*Problem details*. An exact repetition of every entry, with no images, is the required answer.

*Records to process*.

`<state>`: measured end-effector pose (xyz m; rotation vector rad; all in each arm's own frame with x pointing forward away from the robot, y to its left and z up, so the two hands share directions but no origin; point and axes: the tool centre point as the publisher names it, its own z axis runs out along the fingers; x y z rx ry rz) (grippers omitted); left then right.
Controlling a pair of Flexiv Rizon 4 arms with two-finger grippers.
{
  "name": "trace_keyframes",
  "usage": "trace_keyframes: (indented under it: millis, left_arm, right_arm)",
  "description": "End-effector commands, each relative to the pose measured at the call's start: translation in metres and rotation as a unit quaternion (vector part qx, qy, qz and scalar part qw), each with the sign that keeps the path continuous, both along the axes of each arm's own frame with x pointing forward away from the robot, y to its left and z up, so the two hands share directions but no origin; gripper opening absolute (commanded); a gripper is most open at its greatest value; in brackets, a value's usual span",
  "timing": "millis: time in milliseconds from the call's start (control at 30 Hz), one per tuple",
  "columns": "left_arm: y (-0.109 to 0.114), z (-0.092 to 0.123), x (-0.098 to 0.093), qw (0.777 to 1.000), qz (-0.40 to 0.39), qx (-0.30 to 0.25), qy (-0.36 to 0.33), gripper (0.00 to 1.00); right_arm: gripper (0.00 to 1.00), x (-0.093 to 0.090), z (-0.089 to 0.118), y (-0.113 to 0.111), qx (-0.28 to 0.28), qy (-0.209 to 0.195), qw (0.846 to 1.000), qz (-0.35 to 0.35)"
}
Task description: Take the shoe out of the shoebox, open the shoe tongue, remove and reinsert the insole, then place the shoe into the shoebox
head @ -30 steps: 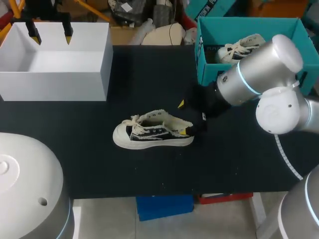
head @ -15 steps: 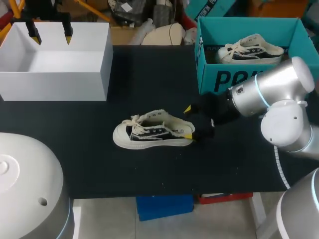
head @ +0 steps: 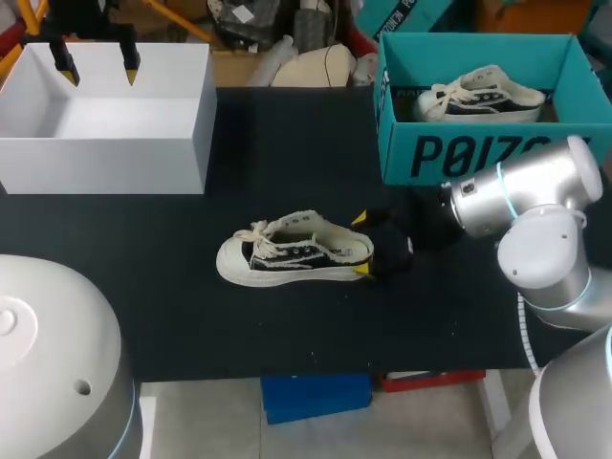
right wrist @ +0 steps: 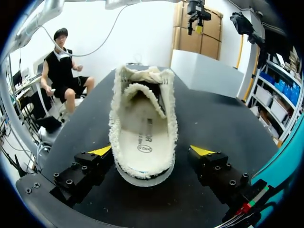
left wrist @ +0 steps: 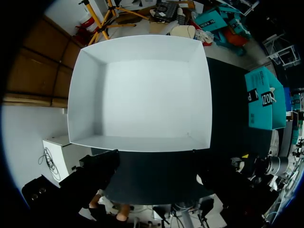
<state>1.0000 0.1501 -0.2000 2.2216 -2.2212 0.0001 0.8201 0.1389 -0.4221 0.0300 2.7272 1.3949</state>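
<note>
Head view, far left: my left end effector (head: 98, 69) hangs above the white box (head: 105, 143), fingers spread wide with nothing between them.
Tabletop middle: the shoe (head: 292, 253) sits on its sole on the dark tabletop (head: 287, 325), toe toward my left and heel toward my right, well apart from both boxes.
Heel of the shoe: my right end effector (head: 362, 245) is low at the heel and open, with one yellow tip on each side. In the right wrist view I see a sliver of gap at each tip, so it straddles the heel without gripping it.
Far right: the teal shoebox (head: 478, 158) stands at the rear, with a second shoe (head: 478, 96) lying in it.
Step in hand: I judge the shoe is out, and I am lining up on the heel to steady it before working the tongue (right wrist: 142, 90) and insole (right wrist: 141, 142).
Next move: probably a gentle, square pinch on the heel, then the left arm comes across, since it is far from the shoe. Too hard a squeeze would likely collapse the soft collar.
Hard to make out: the insole appears seated inside, but I cannot tell whether the tongue is pulled open. The left wrist view cuts off its own yellow tips, and I cannot pick out the shoe there. Which box the shoe belongs in, I cannot tell.
</note>
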Motion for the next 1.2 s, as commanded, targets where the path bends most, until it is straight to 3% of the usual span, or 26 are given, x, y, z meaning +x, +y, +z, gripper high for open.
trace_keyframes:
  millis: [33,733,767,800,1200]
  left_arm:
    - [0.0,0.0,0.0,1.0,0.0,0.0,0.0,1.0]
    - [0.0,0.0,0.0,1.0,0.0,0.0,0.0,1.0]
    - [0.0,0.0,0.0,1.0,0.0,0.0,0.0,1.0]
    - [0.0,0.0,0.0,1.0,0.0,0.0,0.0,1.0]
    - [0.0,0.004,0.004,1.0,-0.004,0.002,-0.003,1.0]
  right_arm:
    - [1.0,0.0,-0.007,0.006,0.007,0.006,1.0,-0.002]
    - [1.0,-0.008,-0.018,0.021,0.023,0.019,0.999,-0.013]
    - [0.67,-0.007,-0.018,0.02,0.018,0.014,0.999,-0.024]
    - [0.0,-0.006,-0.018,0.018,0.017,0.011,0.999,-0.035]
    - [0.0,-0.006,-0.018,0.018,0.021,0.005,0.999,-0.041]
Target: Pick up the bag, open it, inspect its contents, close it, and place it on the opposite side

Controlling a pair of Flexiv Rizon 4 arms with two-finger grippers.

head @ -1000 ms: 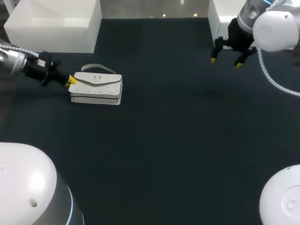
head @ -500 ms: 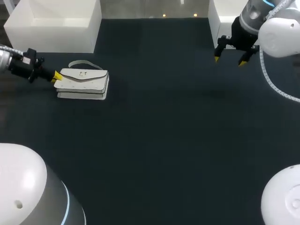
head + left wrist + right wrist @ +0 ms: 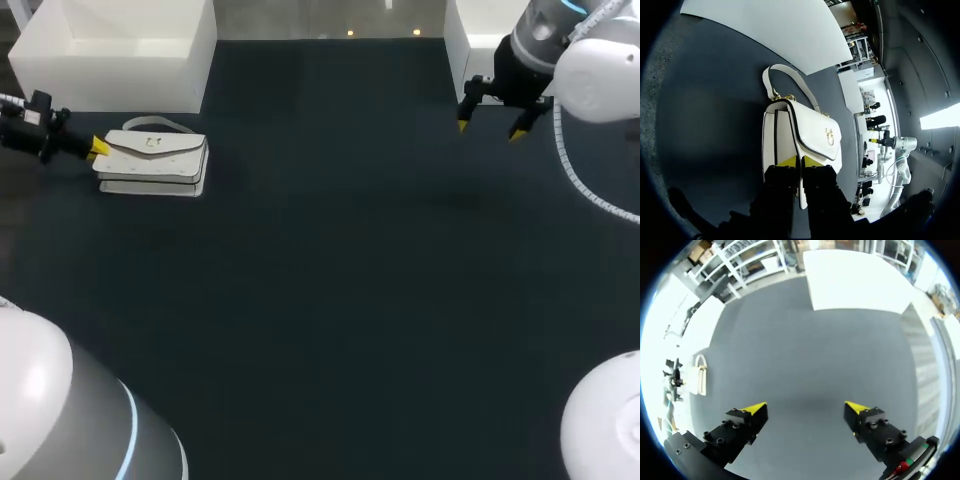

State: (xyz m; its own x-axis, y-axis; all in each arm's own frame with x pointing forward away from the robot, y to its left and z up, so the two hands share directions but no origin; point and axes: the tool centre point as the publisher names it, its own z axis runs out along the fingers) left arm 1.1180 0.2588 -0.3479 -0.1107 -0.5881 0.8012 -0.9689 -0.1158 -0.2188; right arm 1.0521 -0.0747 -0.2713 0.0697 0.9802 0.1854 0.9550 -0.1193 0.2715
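Left wrist view: left hand [image 3: 798, 162] pinches the bag [image 3: 812, 131] (its near edge).

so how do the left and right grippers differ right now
The left gripper has its jaws nearly together, pinching the white bag at its end; the right gripper has its jaws wide apart, holding nothing. The left sits low over the table, left side; the right hangs higher, far right. Both have yellow tips.

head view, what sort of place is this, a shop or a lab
Likely a robot lab bench: a dark table, the left gripper clamped on a white handbag, the right gripper hanging open.
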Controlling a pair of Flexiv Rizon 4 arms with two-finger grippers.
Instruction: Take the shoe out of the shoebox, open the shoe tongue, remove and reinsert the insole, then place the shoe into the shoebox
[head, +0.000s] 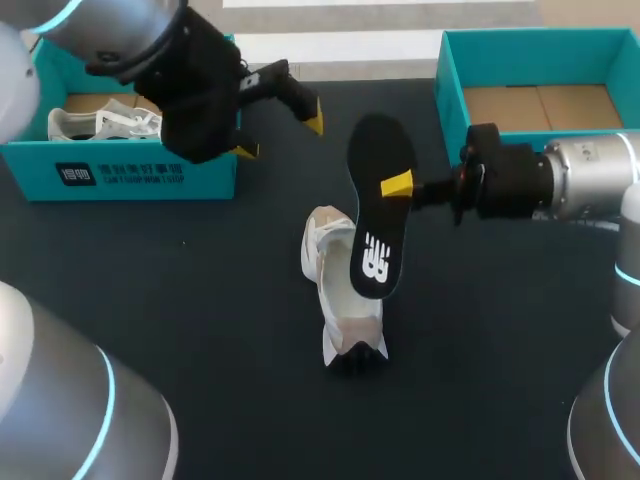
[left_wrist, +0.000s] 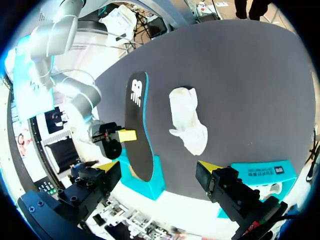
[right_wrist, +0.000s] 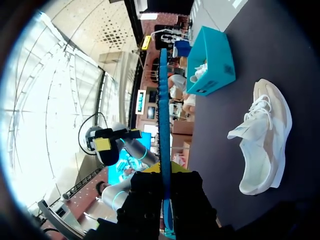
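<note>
My right pincer (head: 396, 186) pinching insole (head: 381, 215), holding it above shoe (head: 340, 310) lying mid-counter (head: 200, 300). My left pincer (head: 280, 135) spread wide, hovering beside far-left shoebox (head: 120, 180) holding 1 other shoe (head: 105, 122).

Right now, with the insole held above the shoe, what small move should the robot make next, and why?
Probably the right gripper should lower the insole toward the shoe's opening. It is shut on the insole, which hangs above the shoe on the table, so removal looks done and reinserting remains. The left gripper stands open near the left shoebox.
</note>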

*Written answer*.
`<state>`: measured end-effector pose (xyz m; rotation vector rad; all in each arm's own frame with x pointing forward away from the robot, y to its left and z up, so the two hands share directions but no origin; point and axes: the tool centre point as the publisher names it, its own z axis runs out along the fingers; x y z rx ry rz) (grippers omitted); left then right.
Controlling a pair of Flexiv Rizon 4 arms with two-finger grippers.
{
  "name": "trace_keyframes",
  "usage": "trace_keyframes: (indented under it: millis, left_arm, right_arm)",
  "description": "End-effector commands, each relative to the pose measured at the call's start: translation in metres and rotation as a unit quaternion (vector part qx, qy, qz and scalar part qw), each with the sign that keeps the path continuous, both along the axes of each arm's own frame with x pointing forward away from the robot, y to its left and z up, so the two hands share directions but no origin; gripper opening absolute (commanded); a gripper is most open at its greatest value; in brackets, a value's usual span",
  "timing": "millis: time in milliseconds from the call's start (control at 30 Hz), one per tuple",
  "columns": "left_arm: y (-0.109 to 0.114), z (-0.092 to 0.123), x (-0.098 to 0.093), qw (0.777 to 1.000), qz (-0.40 to 0.39), qx (-0.30 to 0.25), qy (-0.36 to 0.33), gripper (0.00 to 1.00); right_arm: gripper (0.00 to 1.00), x (-0.093 to 0.090), z (-0.089 to 0.118), y (-0.113 to 0.111), qx (-0.28 to 0.28), qy (-0.209 to 0.195), qw (0.846 to 1.000), qz (-0.35 to 0.35)"
}
Task description: Take the shoe out of the shoebox, open the shoe tongue, remove and reinsert the insole, then place the shoe into the shoebox
head @ -30 steps: 
head @ -15 steps: 
head @ +0 steps: 
right wrist @ +0 steps: 
left wrist @ +0 steps: 
<state>1.0000 0.1501 -0.2000 2.2216 -2.2212 0.0001 0.8201 0.1389 -0.4221 0.0300 2.7272 1.3949</state>
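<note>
Head view, far left: my left end effector (head: 98, 69) hangs above the white box (head: 105, 143), fingers spread wide with nothing between them.
Tabletop middle: the shoe (head: 292, 253) sits on its sole on the dark tabletop (head: 287, 325), toe toward my left and heel toward my right, well apart from both boxes.
Heel of the shoe: my right end effector (head: 362, 245) is low at the heel and open, with one yellow tip on each side. In the right wrist view I see a sliver of gap at each tip, so it straddles the heel without gripping it.
Far right: the teal shoebox (head: 478, 158) stands at the rear, with a second shoe (head: 478, 96) lying in it.
Step in hand: I judge the shoe is out, and I am lining up on the heel to steady it before working the tongue (right wrist: 142, 90) and insole (right wrist: 141, 142).
Next move: probably a gentle, square pinch on the heel, then the left arm comes across, since it is far from the shoe. Too hard a squeeze would likely collapse the soft collar.
Hard to make out: the insole appears seated inside, but I cannot tell whether the tongue is pulled open. The left wrist view cuts off its own yellow tips, and I cannot pick out the shoe there. Which box the shoe belongs in, I cannot tell.
</note>
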Motion for the next 1.2 s, as commanded, targets where the path bends most, until it is straight to 3% of the usual span, or 26 are given, x, y, z meaning +x, +y, +z, gripper high for open.
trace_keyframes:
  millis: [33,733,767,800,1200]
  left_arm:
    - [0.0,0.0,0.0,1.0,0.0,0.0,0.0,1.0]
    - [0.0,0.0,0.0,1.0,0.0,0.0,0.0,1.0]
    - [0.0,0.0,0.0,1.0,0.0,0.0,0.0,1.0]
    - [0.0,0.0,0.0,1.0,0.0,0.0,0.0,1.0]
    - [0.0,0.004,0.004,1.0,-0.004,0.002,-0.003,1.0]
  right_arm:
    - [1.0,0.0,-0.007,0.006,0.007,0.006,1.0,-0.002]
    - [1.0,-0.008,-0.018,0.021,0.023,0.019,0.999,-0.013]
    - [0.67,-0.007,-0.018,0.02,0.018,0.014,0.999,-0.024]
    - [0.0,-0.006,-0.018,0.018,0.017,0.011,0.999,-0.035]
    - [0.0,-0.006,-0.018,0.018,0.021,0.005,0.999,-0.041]
Target: Pick up the bag, open it, inspect its contents, close it, and place it on the opposite side

Controlling a pair of Flexiv Rizon 4 arms with two-finger grippers.

head @ -1000 ms: 
head @ -500 ms: 
head + left wrist + right wrist @ +0 ms: 

State: (xyz m; its own x-axis, y-axis; all in each arm's own frame with x pointing forward away from the robot, y to its left and z up, so the two hands share directions but no origin; point and axes: the tool centre point as the publisher names it, its own z axis runs out along the fingers) left arm 1.1180 0.2588 -0.3479 -0.1107 -0.5881 0.8012 -0.9689 -0.1158 -0.2188; right arm 1.0521 -0.0747 -0.2713 0.0697 0.9802 0.1854 0.9550 -0.1193 0.2715
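Left wrist view: left hand [image 3: 798, 162] pinches the bag [image 3: 812, 131] (its near edge).

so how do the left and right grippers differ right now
The left gripper has its jaws nearly together, pinching the white bag at its end; the right gripper has its jaws wide apart, holding nothing. The left sits low over the table, left side; the right hangs higher, far right. Both have yellow tips.

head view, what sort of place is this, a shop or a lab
Likely a robot lab bench: a dark table, the left gripper clamped on a white handbag, the right gripper hanging open.
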Controlling a pair of Flexiv Rizon 4 arms with two-finger grippers.
Instruction: Take the shoe out of the shoebox, open the shoe tongue, remove and reinsert the insole, then place the shoe into the shoebox
[head, +0.000s] 
[left_wrist, +0.000s] 
[right_wrist, +0.000s] 
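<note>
My right pincer (head: 396, 186) pinching insole (head: 381, 215), holding it above shoe (head: 340, 310) lying mid-counter (head: 200, 300). My left pincer (head: 280, 135) spread wide, hovering beside far-left shoebox (head: 120, 180) holding 1 other shoe (head: 105, 122).

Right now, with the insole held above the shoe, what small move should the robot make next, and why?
Probably the right gripper should lower the insole toward the shoe's opening. It is shut on the insole, which hangs above the shoe on the table, so removal looks done and reinserting remains. The left gripper stands open near the left shoebox.
</note>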

The exercise is now finished.